Budget Situation and Outlook

Budget Basics

As with all areas of the federal budget, agriculture faces spending constraints. Budget issues are usually an important element when debate on a new farm bill begins. Federal spending is divided into two main categories: mandatory and discretionary spending. In the farm bill, mandatory spending—which does not require a separate appropriation—is authorized primarily for the farm commodity programs, crop insurance, nutrition assistance programs, and some conservation and trade programs.6 Discretionary spending is authorized for everything else that is not considered mandatory spending, including most rural development programs, research and education programs, and agricultural credit. Research, bioenergy, and rural development programs sometimes secure both types of funding, but most of their funding is discretionary. Programs with discretionary spending are authorized in the farm bill but are paid for separately in annual appropriations under the jurisdiction of the appropriations committees.

Mandatory spending programs often dominate the farm bill debate and its budget. The farm bill "pays" for mandatory spending in addition to determining its policy. These procedures follow a framework of budget enforcement laws that use projected "baseline" and "scores" from the Congressional Budget Office (CBO).7 An earlier pivotal decision may be whether the multi-year baseline projection, described below, is the appropriate amount for the farm bill or whether more or less spending should be built into the farm bill budget.

The CBO baseline is a projection at a particular point in time of what future federal spending on mandatory programs would be assuming current law remains intact. This baseline is the benchmark against which proposed changes in law are measured. When a new bill is proposed that would affect mandatory spending, the impact (score) is measured in relation to the baseline. Changes that increase spending relative to the baseline have a positive score; those that decrease spending relative to the baseline have a negative score. Increases in cost above the baseline may be subject to budget constraints such as pay-as-you-go (PAYGO) requirements.8 Reductions from the baseline may be used to offset other provisions or reduce the deficit.
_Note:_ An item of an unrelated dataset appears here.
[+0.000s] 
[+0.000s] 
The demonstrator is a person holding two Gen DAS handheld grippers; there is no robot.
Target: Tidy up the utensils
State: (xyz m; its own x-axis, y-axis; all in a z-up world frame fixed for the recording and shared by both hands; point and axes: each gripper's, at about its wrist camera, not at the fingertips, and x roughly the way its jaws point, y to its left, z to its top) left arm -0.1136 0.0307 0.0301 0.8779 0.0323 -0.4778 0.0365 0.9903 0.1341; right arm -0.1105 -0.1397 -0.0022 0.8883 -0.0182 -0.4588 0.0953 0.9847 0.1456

Having a baseline essentially gives programs built-in future funding if policymakers decide that the programs should continue. Straightforward reauthorization would not have a scoring effect. However, programs without a continuing baseline beyond the end of a farm bill do not have assured future funding.9 Reauthorization would have a positive score that increases the bill's cost.

2014 Farm Bill Spending

When the 2014 farm bill was enacted, four titles accounted for 99% of anticipated farm bill mandatory spending: nutrition, crop insurance, conservation, and farm commodity support (Table 1). The nutrition title, which includes SNAP, comprised 80% of the total. Commodity support and crop insurance combined to be 13% of mandatory spending, with another 6% of costs in USDA conservation programs. The trade title was next in size, providing less than 0.5% of the total.
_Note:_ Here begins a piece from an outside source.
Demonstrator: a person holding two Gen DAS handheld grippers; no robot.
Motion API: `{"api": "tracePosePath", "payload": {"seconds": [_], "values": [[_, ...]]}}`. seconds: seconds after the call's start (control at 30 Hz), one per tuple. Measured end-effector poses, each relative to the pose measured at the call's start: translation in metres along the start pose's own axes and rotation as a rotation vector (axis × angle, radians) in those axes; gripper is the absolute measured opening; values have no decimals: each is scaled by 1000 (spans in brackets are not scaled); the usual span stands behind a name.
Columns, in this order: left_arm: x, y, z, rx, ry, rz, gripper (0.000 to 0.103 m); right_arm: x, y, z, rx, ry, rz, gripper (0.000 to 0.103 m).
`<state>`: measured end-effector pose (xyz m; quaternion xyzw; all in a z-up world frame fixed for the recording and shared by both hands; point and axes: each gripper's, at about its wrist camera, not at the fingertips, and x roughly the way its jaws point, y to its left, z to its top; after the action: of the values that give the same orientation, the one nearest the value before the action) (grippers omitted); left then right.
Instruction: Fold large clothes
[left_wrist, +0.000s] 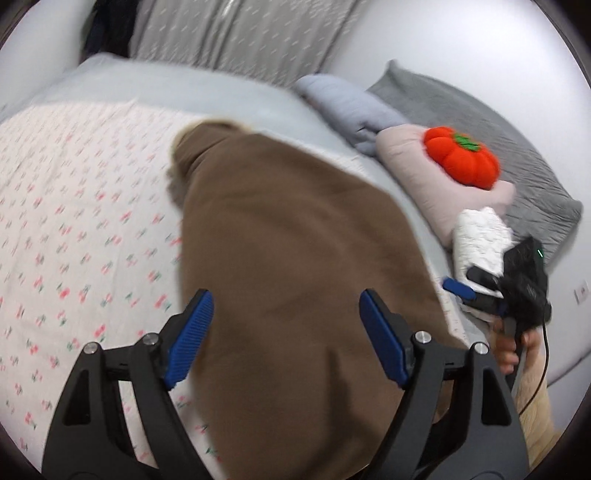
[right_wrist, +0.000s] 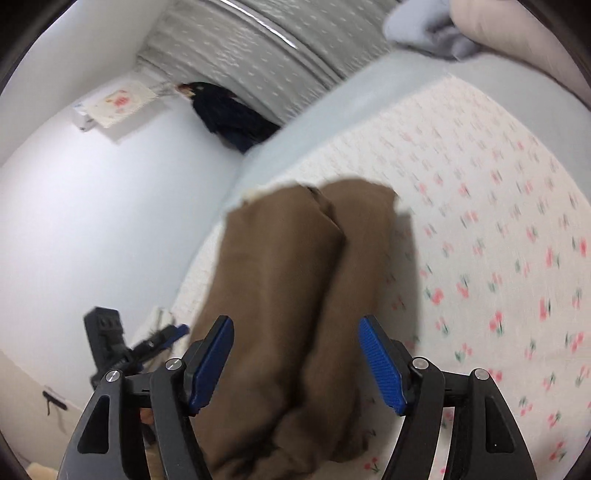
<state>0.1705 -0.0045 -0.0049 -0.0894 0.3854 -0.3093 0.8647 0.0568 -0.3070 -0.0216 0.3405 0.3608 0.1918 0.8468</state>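
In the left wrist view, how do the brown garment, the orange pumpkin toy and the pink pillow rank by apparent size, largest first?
1. brown garment, by far the largest, though it lies nearest the camera.
2. pink pillow, partly covered by the toy.
3. orange pumpkin toy, smallest; it rests on the pillow, so this comparison is fair.

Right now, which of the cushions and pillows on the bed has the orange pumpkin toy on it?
The pale pink pillow; the pumpkin rests on it, unlike the grey pillow.
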Motion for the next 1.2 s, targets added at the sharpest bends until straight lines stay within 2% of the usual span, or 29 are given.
{"api": "tracePosePath", "payload": {"seconds": [0.1,0.2,0.3,0.33,0.37,0.47,0.53,0.6,0.67,0.77,0.8,0.83,0.9,0.97,1.03,1.2], "values": [[8,-7,3,10,-17,-27,81,18,-2,27,-14,20,-3,72],[17,-7,4,19,-36,-26,81,63,-8,43,5,87,-6,66],[23,-6,10,34,-49,13,81,107,-11,61,7,164,-103,42],[22,-6,13,39,-57,19,81,113,-10,62,4,170,-110,31],[21,-8,16,46,-67,17,81,113,-2,67,-5,155,-110,18],[20,-12,27,81,-106,5,81,80,36,79,-102,0,-18,14],[29,-15,33,97,-94,-12,81,59,48,85,-143,-85,-21,14],[46,-18,33,105,-50,-37,81,55,31,90,-120,-116,-61,14],[67,-20,28,132,-10,-49,81,63,-6,91,-32,-97,-77,14],[84,-33,17,232,8,11,81,96,-69,72,107,2,-133,16],[85,-36,15,264,9,34,81,106,-83,62,142,33,-128,18],[84,-37,14,284,10,46,81,105,-89,58,169,26,-109,23],[78,-33,15,281,13,58,81,94,-87,58,192,9,-97,30],[69,-33,15,257,22,64,81,80,-75,62,165,6,-142,41],[58,-33,15,240,27,28,81,53,-50,61,86,-10,-173,41],[26,-46,3,266,12,-76,79,6,2,31,-82,-4,-142,46]]}}
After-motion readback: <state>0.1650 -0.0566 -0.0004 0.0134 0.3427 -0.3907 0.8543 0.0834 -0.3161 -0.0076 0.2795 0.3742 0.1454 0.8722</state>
In dollars, the projected cost of the 2014 farm bill when it was enacted was $484 billion for the largest four titles and $489 billion for all 12 titles (Table 1).10

In the years since enactment of the farm bill, CBO has updated its projections of government spending based on new information about the economy and program participation.11 However, reductions in projected farm bill spending since enactment do not generate savings that can be credited elsewhere, and higher-than-projected costs do not imply insufficient resources. Three years after enactment, the current projected cost of the 2014 farm bill is $456 billion for the four largest titles (FY2014-FY2016 actuals, and updated projections for FY2017-FY2018; Table 1, Figure 1). For the FY2014-FY2018 period, this is $28 billion less (-6%) than what was projected at enactment. Lower farm commodity prices have reduced the projected cost of crop insurance and increased the cost of the counter-cyclical farm subsidies, while lower-than-expected enrollment in SNAP has reduced nutrition title costs. These changes reflect shifts in the underlying economy—that is, the farm bill is costing $28 billion less than initially expected.
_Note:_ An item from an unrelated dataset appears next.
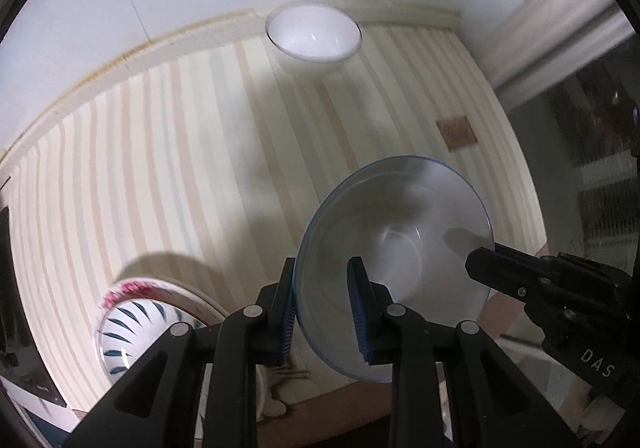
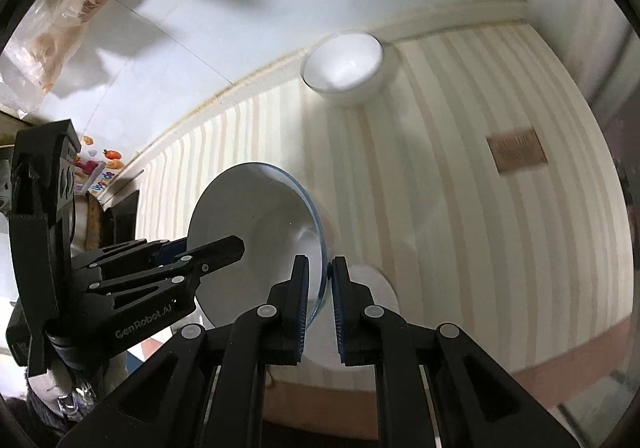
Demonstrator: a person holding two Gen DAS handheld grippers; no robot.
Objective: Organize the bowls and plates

Table 1. Projected 2014 Farm Bill Outlays, by Title

Five years FY2014-FY2018, millions of dollars



At enactment, February 2014 

Most recently, January 2017

Farm Bill Titles (sorted)

Projection for FY2014-18


Actual FY14-16; Proj. FY2017-18

Change since enactment








Crop Insurance












Commodities and Disaster





Subtotal, 4 largest titles












Miscellaneous, including NAP
























Rural Development

















Total, Direct Spending





Source: CRS, using the CBO cost estimate of the Agricultural Act of 2014 (January 28, 2014) and the CBO Budget and Economic Outlook, "10-Year Budget Projections," January 2017.

Notes: "na" indicates sufficient detail is not available to compile projections for all titles in non-farm-bill years.

Future Baseline

For a new farm bill, there is presently no official baseline covering all titles. The official "scoring baseline" during 2017 would likely be the March 2017 CBO baseline, and a farm bill enacted in 2018 would likely use the March 2018 CBO baseline for the FY2019-FY2028 period. However, early baseline projections indicate a continuation of the economic changes above. The January 2017 CBO baseline projection for the four largest titles of the farm bill (assuming current law continues) is $435 billion over the next five years FY2018-FY2022 and $870 billion for the next 10 years FY2018-FY2027 (Table 2). The nutrition title is about 77% of these amounts, compared to about 80% when the 2014 farm bill was enacted. Beyond these four titles, other farm bill programs with baseline can be expected to add about another $4 billion of baseline over the five-year period.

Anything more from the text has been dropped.